Abstract: While multivariate logistic regression classifiers are a great way of implementing collaborative filtering - a method of making automatic predictions about the interests of a user by collecting preferences or taste information from many other users, we can also achieve similar results using neural networks. A recommender system is a subclass of information filtering system that provide suggestions for items that are most pertinent to a particular user. A perceptron or a neural network is a machine learning model designed for fitting complex datasets using backpropagation and gradient descent. When coupled with advanced optimization techniques, the model may prove to be a great substitute for classical logistic classifiers. The optimizations include feature scaling, mean normalization, regularization, hyperparameter tuning and using stochastic/mini-batch gradient descent instead of regular gradient descent. In this use case, we will use the perceptron in the recommender system to fit the parameters i.e., the data from a multitude of users and use it to predict the preference/interest of a particular user.
Introduction
I. A BRIEF HISTORY AND INTRODUCTION
A. Neural Networks
Neural network in machine learning is a model made up of artificial neurons or nodes.

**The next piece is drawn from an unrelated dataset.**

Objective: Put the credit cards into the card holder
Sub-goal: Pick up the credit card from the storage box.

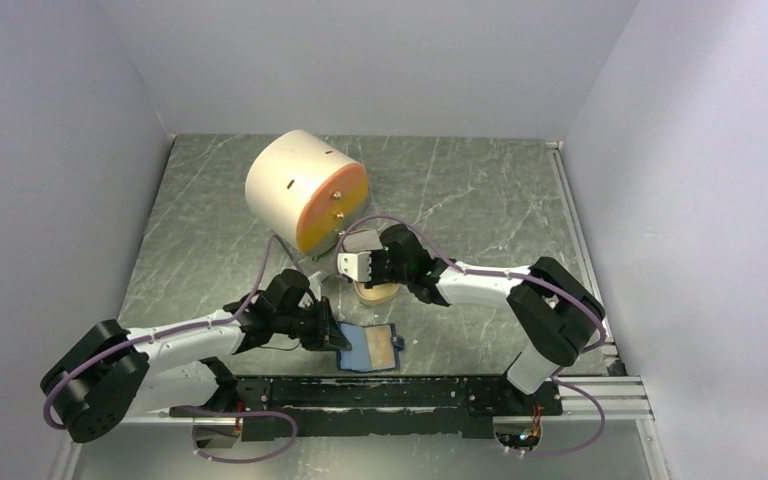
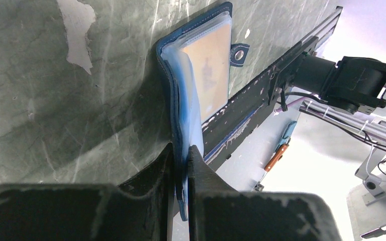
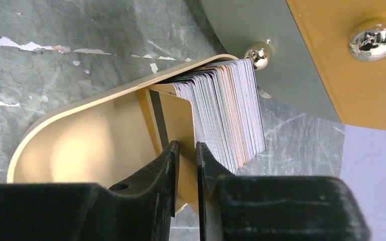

The connections between the nodes are modelled as weights. A positive weight reflects an excitatory connection while a negative weight reflects an inhibitory connection. The inputs are modified by the weights and summed; an activity known as linear combination. An activation function at the end controls the amplitude of the output i.e., brings the output in a desirable range – usually 0 to 1 or -1 to 1.
In 1943, Warren McCulloch and Walter Pitts from the University of Illinois and the University of Chicago published research that analysed how the brain could produce complex patterns and could be simplified down to a binary logic structure with only true/false connections. Frank Rosenblatt from the Cornell Aeronautical Laboratory was credited with the development of the perceptron in 1958. His research introduced weights to McColloch's and Pitt's work, and Rosenblatt leveraged his work to demonstrate how a computer could use neural networks to detect imagines and make inferences.
The next step in the development of neural networks came in 1982 with the development of ‘Hopfield Networks’ by John Hopfield. A Hopfield network is a fully interconnected recurrent neural network where each unit is connected to every other unit. It behaves in a discrete manner and produces distinct outputs in generally binary (0/1) form or in bipolar (-1/1) form. In a recurrent neural network, the outputs of the neurons are again fed into the network as ‘memory’ that improves the current output and input of the network.
The backpropagation algorithm, which nowadays forms the basis of the neural networks, though independently discovered many times earlier, the modern form was proposed by Yann LeCun in 1987. Paul Werbos was the first in US to propose that backpropagation could be used for neural nets after deep analyzation in his 1974 dissertation. The Werbos method was rediscovered in 1985 by Parker and in 1986 by David Everett Rumelhart, Geoffrey Everest Hinton and Ronald J. Williams. However, the basics of continuous backpropagation were derived in the context of ‘Control Theory’ by Henry J. Kelley and Arthur E. Bryson in 1960 and 1961 respectively
After a period of minor developments during the 2000s, the resurrection of neural networks began in 2010s because they benefitted from the cheap, powerful GPU-based computing systems. This is much more noticeable in the fields of speech recognition, machine vision, natural language processing (NLP) and language structure learning. Other use cases for neural networks include facial recognition, stock market prediction, social media, aerospace, health etc.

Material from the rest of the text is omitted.